ACTIVITY
Say only the number of lines in the entries below that contain "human".

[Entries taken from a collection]
::::

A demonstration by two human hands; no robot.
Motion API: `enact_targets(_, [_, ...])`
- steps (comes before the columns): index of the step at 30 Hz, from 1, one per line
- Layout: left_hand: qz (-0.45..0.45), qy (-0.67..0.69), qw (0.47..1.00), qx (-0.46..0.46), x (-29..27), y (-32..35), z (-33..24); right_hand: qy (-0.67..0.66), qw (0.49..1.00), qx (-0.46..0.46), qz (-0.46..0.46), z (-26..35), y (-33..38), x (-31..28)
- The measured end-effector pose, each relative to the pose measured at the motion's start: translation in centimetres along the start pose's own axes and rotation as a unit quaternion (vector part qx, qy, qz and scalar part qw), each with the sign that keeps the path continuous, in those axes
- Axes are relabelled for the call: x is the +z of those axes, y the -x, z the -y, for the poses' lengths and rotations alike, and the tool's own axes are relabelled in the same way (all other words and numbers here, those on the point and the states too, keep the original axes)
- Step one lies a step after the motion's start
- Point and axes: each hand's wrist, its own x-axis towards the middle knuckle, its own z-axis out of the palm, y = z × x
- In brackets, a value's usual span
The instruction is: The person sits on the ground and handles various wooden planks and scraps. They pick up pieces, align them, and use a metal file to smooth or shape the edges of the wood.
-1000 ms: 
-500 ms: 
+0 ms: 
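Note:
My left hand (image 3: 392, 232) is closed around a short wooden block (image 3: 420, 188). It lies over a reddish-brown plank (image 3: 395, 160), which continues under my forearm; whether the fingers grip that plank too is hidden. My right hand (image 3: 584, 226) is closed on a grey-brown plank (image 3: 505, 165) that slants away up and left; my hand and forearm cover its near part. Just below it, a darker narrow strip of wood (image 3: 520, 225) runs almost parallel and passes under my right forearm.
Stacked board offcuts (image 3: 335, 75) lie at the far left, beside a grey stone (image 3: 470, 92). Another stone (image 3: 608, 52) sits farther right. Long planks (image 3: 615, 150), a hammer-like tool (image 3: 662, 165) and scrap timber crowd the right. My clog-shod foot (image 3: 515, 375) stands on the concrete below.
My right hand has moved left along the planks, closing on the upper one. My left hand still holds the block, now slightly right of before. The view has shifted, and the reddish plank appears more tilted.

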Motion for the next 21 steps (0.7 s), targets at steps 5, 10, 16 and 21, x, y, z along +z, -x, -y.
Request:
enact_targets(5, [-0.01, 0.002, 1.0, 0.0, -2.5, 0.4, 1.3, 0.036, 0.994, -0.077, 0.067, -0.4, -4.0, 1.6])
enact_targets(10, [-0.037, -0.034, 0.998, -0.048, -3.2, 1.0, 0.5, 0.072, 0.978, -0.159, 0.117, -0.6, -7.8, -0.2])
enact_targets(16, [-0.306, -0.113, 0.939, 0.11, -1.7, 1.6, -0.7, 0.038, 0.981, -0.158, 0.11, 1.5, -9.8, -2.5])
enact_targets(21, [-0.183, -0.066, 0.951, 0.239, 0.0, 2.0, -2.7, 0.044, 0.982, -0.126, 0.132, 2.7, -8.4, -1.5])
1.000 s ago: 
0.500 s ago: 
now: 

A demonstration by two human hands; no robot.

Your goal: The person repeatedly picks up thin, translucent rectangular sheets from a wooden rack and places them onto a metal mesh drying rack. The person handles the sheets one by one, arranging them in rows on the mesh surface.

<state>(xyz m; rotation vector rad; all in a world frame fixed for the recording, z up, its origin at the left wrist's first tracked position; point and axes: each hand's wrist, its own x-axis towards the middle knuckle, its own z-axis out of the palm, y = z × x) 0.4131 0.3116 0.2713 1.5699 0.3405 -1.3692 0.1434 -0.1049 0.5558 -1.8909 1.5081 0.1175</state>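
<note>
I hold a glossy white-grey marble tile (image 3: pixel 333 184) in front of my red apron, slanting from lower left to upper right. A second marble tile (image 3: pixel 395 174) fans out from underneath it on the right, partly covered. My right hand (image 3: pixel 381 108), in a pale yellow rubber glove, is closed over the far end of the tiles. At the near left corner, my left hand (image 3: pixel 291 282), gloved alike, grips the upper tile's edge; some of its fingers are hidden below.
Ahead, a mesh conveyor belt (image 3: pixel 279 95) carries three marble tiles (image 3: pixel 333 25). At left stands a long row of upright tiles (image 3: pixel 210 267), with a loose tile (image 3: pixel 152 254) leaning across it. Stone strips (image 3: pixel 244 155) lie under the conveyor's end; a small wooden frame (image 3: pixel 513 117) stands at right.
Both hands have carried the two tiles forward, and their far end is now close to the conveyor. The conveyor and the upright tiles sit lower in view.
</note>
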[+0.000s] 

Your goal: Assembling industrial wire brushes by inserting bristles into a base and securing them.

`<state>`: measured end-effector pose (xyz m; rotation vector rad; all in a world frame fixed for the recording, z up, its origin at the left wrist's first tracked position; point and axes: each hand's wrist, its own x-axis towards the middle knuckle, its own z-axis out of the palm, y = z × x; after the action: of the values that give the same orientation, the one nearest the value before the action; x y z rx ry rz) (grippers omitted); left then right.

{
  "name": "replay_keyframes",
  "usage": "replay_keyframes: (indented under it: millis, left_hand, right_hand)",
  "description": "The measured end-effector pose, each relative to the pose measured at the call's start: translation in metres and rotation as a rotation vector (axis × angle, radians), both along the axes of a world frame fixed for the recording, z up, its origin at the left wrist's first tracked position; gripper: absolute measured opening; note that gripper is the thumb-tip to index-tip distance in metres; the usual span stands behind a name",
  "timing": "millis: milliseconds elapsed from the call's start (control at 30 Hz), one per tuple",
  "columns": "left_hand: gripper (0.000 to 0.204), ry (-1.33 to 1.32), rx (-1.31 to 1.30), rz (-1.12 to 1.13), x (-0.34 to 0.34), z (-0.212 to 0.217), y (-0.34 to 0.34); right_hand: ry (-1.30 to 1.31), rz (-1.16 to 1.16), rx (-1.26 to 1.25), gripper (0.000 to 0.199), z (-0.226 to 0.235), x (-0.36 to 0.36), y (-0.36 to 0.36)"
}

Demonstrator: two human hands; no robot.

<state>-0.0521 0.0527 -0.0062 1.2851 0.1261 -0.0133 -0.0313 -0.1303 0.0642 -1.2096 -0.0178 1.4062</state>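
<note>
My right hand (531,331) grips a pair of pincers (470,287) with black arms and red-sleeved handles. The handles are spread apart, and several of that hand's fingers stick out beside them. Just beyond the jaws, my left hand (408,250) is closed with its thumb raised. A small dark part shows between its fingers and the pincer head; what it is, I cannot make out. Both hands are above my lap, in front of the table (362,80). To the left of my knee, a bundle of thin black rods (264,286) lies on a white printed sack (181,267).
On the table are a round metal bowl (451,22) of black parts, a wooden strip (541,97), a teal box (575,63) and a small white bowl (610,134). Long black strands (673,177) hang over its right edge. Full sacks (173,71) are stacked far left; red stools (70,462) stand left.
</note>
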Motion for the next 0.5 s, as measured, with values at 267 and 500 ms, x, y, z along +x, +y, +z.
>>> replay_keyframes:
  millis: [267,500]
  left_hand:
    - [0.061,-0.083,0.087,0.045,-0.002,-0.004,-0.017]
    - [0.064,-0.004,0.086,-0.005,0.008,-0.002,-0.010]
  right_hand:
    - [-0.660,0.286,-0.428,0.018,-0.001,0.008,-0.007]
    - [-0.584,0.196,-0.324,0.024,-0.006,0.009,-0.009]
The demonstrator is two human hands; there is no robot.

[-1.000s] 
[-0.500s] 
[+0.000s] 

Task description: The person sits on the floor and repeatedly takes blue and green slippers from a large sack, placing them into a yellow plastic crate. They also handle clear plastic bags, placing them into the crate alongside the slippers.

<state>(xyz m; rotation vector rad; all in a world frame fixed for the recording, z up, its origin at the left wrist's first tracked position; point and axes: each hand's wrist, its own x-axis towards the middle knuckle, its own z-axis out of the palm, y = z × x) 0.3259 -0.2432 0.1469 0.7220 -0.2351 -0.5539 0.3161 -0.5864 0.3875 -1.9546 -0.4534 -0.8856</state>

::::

YOUR RESPONSE
4